“Any program that scans all the mail that Yahoo has access to would have scanned this email,” Gillmor wrote me in a message.
“If Yahoo chose to segment their scanning by limiting it only to mails that have ‘@yahoo.com’ email addresses [and omitted those sent from @rogers.com], of course, then they would have chosen to exclude this email from the scan,” Gillmor continued. “It’s not clear to me whether any such constraint was in place, though.”
“I’d imagine that, yes, the program would have applied to Rogers customer emails, unless Yahoo elected to specifically exclude them,” wrote Marczak in an email.
Yahoo declined to comment on whether the alleged system filtered out emails from Rogers customers.
Tobi Cohen, a spokesperson for the Office of the Privacy Commissioner, confirmed that Rogers consulted the office in the wake of the Yahoo hack.
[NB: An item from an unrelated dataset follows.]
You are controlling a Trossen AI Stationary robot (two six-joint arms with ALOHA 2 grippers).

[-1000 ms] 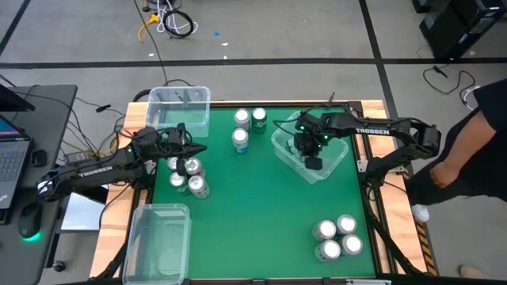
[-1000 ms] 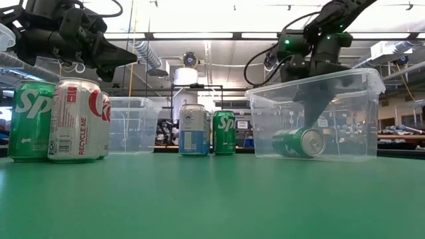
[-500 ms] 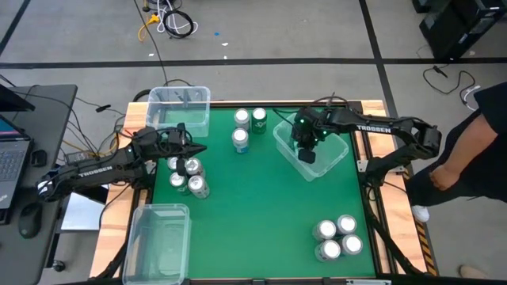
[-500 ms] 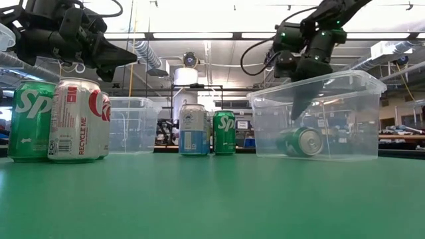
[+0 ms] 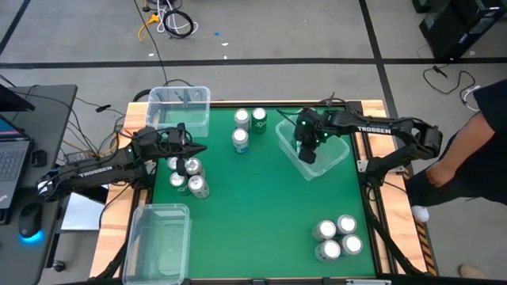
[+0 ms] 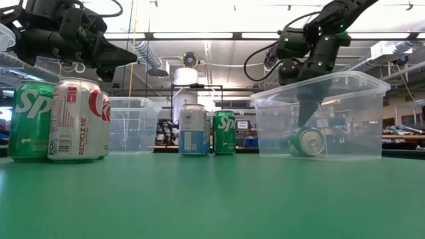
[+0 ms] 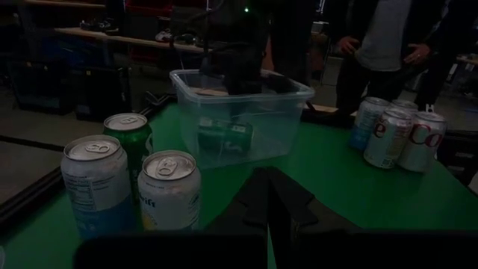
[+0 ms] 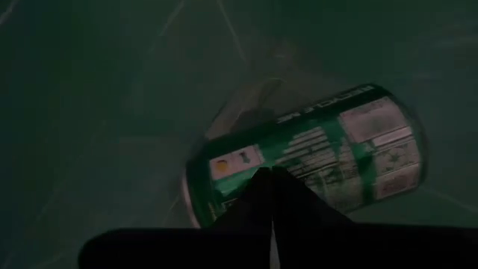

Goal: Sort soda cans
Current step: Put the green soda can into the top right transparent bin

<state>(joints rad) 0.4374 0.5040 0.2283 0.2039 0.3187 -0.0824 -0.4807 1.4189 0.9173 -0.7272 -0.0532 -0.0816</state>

But as far as the possibility that Rogers customer emails had been siphoned into a surveillance dragnet goes, “Given we don’t have detailed information about the matter, we are not in a position to comment,” Cohen wrote.
When asked if Rogers was aware of the allegations against Yahoo or if the company is concerned that a backdoor could have affected its customers, spokesperson Garas referred me to Yahoo’s statement and wrote that “as such, we believe this matter is closed.”
Great to know that Rogers thinks it shouldn’t (or, worse, doesn’t have to) explain how one of its contracted service providers may have grossly violated the privacy of Rogers’ customers.